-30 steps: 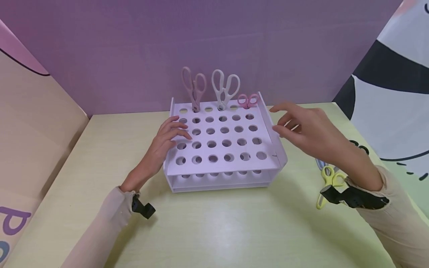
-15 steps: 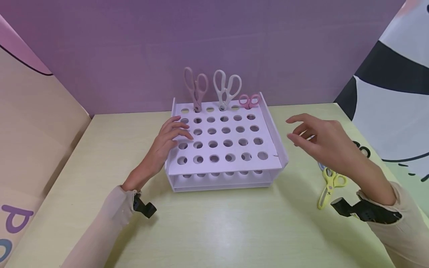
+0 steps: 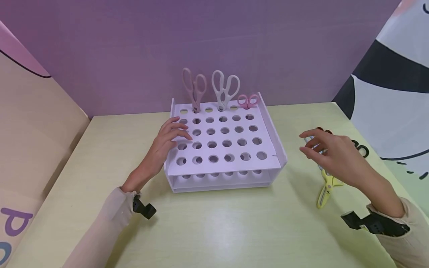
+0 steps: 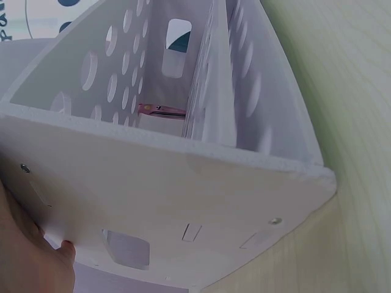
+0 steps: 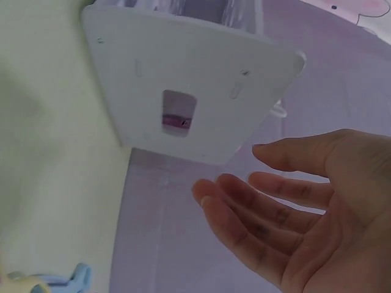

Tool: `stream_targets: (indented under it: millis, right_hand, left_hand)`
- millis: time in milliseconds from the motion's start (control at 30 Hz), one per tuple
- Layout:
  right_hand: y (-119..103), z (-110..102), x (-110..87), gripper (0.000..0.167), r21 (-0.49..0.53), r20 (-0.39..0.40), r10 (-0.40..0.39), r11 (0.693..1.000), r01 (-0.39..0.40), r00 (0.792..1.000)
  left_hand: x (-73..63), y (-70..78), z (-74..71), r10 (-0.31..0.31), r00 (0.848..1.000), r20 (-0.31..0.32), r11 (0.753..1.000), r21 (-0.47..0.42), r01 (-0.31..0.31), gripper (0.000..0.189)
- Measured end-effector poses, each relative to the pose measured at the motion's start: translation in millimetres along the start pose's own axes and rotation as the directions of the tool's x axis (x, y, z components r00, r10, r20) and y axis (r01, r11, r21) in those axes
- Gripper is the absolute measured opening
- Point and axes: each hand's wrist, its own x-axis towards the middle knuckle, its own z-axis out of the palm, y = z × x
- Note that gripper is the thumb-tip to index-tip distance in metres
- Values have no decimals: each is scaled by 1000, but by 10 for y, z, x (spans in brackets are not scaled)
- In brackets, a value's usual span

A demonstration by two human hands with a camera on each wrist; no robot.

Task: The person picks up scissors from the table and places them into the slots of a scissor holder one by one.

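Observation:
My left hand rests on the left edge of a white rack with rows of round holes, fingers spread over its top. Upright in the back row stand mauve scissors, white scissors and small pink scissors, handles up. To the right of the rack, my right hand hovers with loosely bent fingers and holds nothing. Under and beside it lie yellow scissors; black handles and dark red handles show partly. A blue handle appears in the right wrist view.
The rack has a lower holed shelf and a side panel with a rectangular cutout. A purple backdrop rises behind the pale table, and printed panels flank it on both sides.
My right hand has drawn away from the rack's right side, moving right and toward me over the loose scissors. The left hand and the rack stay in place.

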Motion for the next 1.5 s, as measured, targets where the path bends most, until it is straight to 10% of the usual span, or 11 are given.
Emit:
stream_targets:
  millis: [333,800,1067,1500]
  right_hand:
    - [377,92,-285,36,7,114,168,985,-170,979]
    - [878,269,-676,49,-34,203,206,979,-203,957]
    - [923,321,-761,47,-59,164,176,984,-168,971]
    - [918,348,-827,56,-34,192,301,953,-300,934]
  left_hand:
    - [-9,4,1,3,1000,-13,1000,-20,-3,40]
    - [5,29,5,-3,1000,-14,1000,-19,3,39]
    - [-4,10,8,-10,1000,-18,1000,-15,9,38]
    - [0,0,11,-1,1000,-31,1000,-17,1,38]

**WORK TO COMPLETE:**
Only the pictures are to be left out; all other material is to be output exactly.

**RESPONSE AREA:**
-30 steps: 
-15 steps: 
+0 steps: 
+0 steps: 
+0 steps: 

Tool: `stream_targets: (indented under it: millis, right_hand, left_hand)`
- millis: time in milliseconds from the motion's start (control at 30 Hz), one per tuple
- Layout:
  right_hand: y (-119..103), z (-110..102), x (-110..87), gripper (0.000..0.167), r21 (-0.49..0.53), r20 (-0.39..0.40), r10 (-0.40..0.39), r11 (0.693..1.000), r01 (-0.39..0.40), r00 (0.792..1.000)
  left_hand: x (-73..63), y (-70..78), z (-74..71), r10 (-0.31..0.31), r00 (0.848..1.000), r20 (-0.31..0.32), r11 (0.753..1.000), r21 (-0.47..0.42), r01 (-0.31..0.31), gripper (0.000..0.189)
- Measured end-effector poses, each relative to the pose measured at the motion's start: translation in millimetres along the start pose's own axes and rotation as the directions of the tool's x axis (x, y, z components r00, r10, r20) and y axis (r01, r11, r21) in those axes
- Gripper is the absolute measured opening
- Point and axes: each hand's wrist, its own x-axis towards the middle knuckle, its own z-axis out of the palm, y = z × x
- Note that gripper is the thumb-tip to index-tip distance in metres
- Values have no decimals: each is scaled by 1000, but by 10 for y, z, x (spans in brackets are not scaled)
- In brackets, a value's usual span

A demonstration by two human hands with a camera on each wrist; no robot.

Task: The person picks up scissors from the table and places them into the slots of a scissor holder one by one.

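Observation:
My left hand rests on the left edge of a white rack with rows of round holes, fingers spread over its top. Upright in the back row stand mauve scissors, white scissors and small pink scissors, handles up. To the right of the rack, my right hand hovers with loosely bent fingers and holds nothing. Under and beside it lie yellow scissors; black handles and dark red handles show partly. A blue handle appears in the right wrist view.
The rack has a lower holed shelf and a side panel with a rectangular cutout. A purple backdrop rises behind the pale table, and printed panels flank it on both sides.
My right hand has drawn away from the rack's right side, moving right and toward me over the loose scissors. The left hand and the rack stay in place.
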
Motion for the next 1.5 s, as measured, targets where the path bends most, until it is straight to 10% of the usual span, or 11 are given.
Emit:
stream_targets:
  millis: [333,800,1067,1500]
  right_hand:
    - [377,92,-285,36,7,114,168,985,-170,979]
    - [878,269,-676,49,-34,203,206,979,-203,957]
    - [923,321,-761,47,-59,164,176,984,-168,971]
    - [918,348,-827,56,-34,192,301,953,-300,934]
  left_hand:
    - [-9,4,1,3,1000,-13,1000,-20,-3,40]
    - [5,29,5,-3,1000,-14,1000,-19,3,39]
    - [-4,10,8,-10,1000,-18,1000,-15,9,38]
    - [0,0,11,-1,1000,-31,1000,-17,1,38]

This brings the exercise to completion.